*TRY IT*
Copy every line of the records below where the word "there" occurs.

*Records from a collection*
■ ■ ■ ■ ■
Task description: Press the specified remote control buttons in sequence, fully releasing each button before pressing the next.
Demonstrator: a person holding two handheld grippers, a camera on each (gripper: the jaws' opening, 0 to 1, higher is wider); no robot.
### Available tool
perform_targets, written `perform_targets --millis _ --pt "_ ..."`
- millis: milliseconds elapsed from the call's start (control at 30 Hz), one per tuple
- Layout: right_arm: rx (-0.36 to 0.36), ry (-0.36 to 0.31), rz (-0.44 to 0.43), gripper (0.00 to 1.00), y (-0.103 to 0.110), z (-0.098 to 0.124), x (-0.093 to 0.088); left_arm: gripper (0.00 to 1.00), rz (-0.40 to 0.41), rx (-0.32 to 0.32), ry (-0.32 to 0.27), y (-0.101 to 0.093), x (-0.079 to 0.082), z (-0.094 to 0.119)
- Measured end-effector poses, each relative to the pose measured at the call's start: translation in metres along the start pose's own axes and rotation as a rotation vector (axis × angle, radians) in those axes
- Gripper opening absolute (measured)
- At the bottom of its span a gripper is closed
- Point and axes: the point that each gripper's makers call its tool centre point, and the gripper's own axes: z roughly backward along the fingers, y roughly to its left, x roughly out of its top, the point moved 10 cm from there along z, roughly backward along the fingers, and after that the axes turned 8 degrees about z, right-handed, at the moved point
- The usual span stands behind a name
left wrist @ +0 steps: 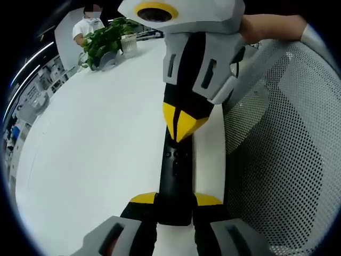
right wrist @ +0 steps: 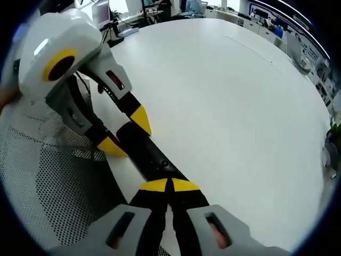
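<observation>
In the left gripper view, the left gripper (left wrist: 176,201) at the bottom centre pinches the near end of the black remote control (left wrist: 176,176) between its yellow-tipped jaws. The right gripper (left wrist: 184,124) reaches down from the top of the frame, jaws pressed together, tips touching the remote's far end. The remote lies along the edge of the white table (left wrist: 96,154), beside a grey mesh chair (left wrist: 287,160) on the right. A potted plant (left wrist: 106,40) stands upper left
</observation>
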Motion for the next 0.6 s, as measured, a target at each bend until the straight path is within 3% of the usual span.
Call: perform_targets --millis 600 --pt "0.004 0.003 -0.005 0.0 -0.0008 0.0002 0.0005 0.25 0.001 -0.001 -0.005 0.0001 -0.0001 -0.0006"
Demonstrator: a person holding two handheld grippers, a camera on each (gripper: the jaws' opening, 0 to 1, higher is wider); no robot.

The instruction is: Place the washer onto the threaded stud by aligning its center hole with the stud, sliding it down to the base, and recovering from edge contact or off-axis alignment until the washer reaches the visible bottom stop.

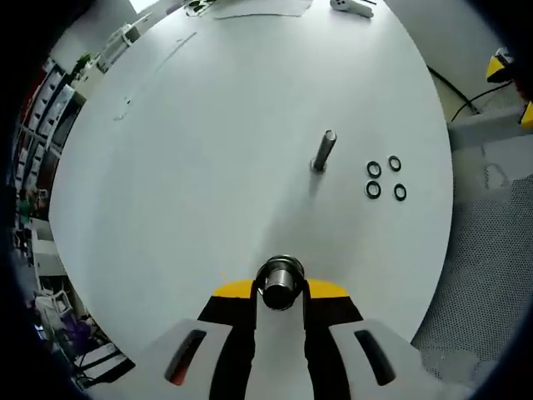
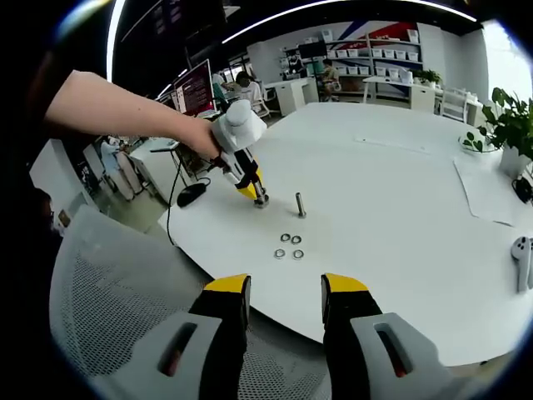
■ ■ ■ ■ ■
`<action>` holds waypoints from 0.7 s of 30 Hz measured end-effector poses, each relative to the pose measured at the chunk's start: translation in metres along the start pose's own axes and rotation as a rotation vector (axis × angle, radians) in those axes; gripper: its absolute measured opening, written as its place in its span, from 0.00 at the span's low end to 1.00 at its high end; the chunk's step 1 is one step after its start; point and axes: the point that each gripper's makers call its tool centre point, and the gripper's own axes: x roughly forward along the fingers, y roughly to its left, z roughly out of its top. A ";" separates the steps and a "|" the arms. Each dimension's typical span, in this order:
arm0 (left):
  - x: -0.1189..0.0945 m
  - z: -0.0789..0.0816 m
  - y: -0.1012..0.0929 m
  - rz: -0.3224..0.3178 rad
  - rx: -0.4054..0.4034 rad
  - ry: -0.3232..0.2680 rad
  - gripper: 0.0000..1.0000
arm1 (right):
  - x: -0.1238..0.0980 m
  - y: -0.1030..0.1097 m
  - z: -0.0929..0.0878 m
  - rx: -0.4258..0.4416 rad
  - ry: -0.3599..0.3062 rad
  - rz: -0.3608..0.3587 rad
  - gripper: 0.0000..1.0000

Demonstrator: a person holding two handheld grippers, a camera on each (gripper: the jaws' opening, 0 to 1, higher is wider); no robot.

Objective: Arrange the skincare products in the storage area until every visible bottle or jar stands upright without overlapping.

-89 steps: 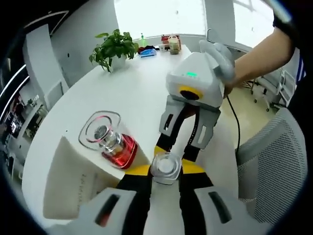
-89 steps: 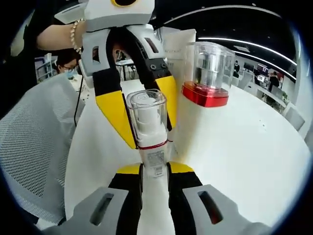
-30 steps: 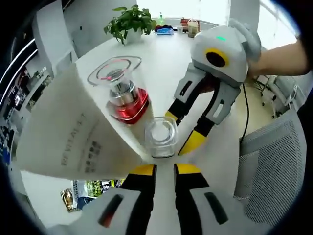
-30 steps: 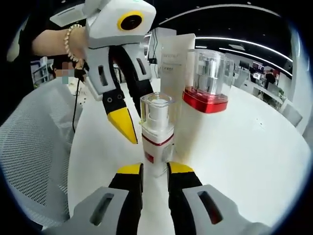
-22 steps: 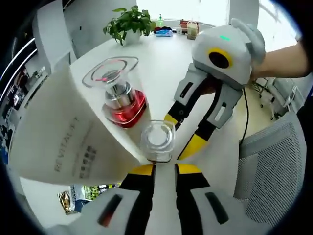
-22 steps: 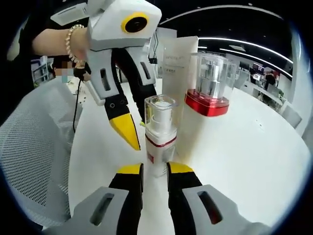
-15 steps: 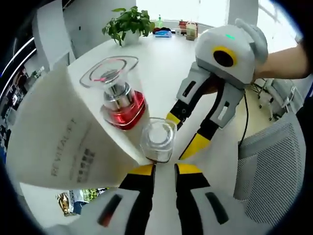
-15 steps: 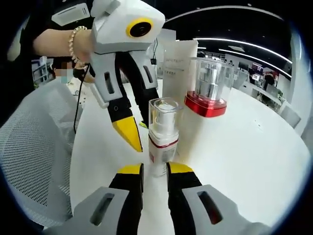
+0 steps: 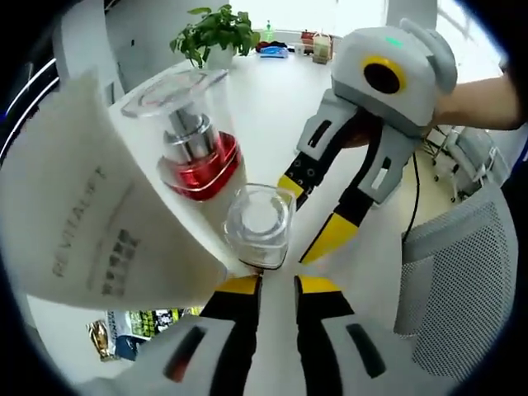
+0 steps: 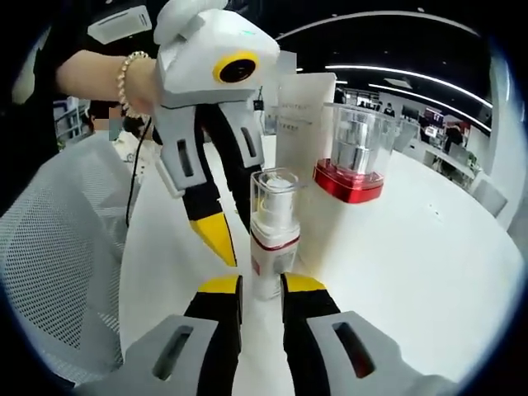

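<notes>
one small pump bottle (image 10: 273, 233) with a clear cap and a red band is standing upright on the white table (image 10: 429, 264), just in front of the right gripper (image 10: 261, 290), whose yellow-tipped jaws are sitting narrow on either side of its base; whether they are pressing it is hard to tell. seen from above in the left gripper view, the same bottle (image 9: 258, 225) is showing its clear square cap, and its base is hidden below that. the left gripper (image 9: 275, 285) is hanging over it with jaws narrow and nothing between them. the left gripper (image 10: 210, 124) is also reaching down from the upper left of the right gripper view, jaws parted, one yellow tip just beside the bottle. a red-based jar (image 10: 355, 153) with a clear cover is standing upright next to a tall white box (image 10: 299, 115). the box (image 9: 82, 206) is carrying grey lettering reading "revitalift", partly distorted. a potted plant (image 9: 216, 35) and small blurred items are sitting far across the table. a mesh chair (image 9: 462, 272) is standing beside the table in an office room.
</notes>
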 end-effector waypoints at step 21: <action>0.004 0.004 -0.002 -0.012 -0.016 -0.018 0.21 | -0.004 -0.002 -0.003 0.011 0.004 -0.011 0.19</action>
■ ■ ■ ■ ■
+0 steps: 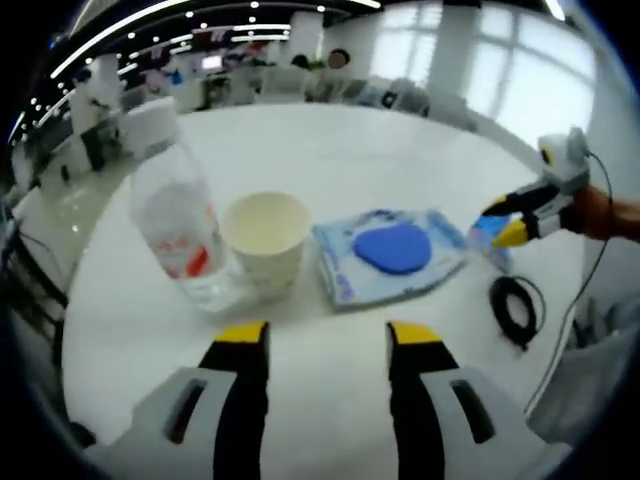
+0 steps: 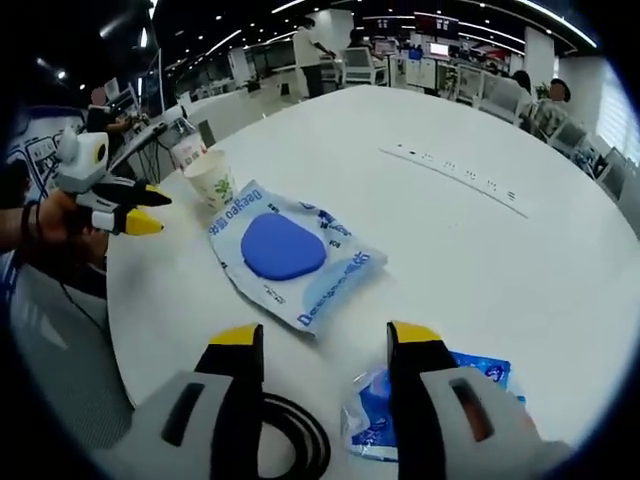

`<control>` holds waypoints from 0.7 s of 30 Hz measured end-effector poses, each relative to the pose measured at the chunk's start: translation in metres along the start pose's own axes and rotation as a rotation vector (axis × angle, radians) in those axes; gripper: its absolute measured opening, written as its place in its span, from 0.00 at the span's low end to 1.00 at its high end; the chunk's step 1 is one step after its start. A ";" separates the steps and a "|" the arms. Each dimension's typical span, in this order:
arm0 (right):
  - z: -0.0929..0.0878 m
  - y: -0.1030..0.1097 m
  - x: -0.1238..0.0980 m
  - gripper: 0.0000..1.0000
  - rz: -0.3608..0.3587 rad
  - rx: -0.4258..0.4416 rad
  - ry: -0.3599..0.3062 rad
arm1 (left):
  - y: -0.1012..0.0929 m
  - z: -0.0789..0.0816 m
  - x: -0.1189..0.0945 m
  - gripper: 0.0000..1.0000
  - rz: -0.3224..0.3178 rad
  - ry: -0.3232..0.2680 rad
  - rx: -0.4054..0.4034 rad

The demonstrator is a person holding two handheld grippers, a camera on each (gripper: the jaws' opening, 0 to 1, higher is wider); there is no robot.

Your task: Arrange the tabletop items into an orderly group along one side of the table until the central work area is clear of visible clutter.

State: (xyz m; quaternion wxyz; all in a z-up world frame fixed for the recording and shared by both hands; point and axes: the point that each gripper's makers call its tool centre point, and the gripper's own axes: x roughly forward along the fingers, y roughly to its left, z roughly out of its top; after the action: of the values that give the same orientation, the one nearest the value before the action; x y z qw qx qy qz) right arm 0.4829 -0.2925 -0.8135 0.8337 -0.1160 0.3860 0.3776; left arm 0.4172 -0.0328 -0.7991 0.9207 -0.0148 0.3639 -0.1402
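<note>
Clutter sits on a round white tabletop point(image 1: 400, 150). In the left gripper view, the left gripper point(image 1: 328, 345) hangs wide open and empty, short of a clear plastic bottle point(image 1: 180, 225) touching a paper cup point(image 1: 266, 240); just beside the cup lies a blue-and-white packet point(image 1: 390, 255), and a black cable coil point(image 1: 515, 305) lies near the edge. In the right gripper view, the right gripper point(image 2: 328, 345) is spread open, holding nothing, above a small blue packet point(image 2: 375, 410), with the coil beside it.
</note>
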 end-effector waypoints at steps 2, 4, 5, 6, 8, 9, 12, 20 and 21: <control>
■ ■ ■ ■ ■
*TASK RESULT*
- Point and axes: the point that each gripper's makers call its tool centre point, and the gripper's own axes: z roughly backward along the fingers, y roughly to its left, x roughly out of its top, the point moved 10 cm from there along z, roughly backward along the fingers, and after that the axes turned 8 degrees about z, right-handed, at the moved point
The demonstrator is a person holding two handheld grippers, a camera on each (gripper: the jaws' opening, 0 to 1, higher is wider); there is no robot.

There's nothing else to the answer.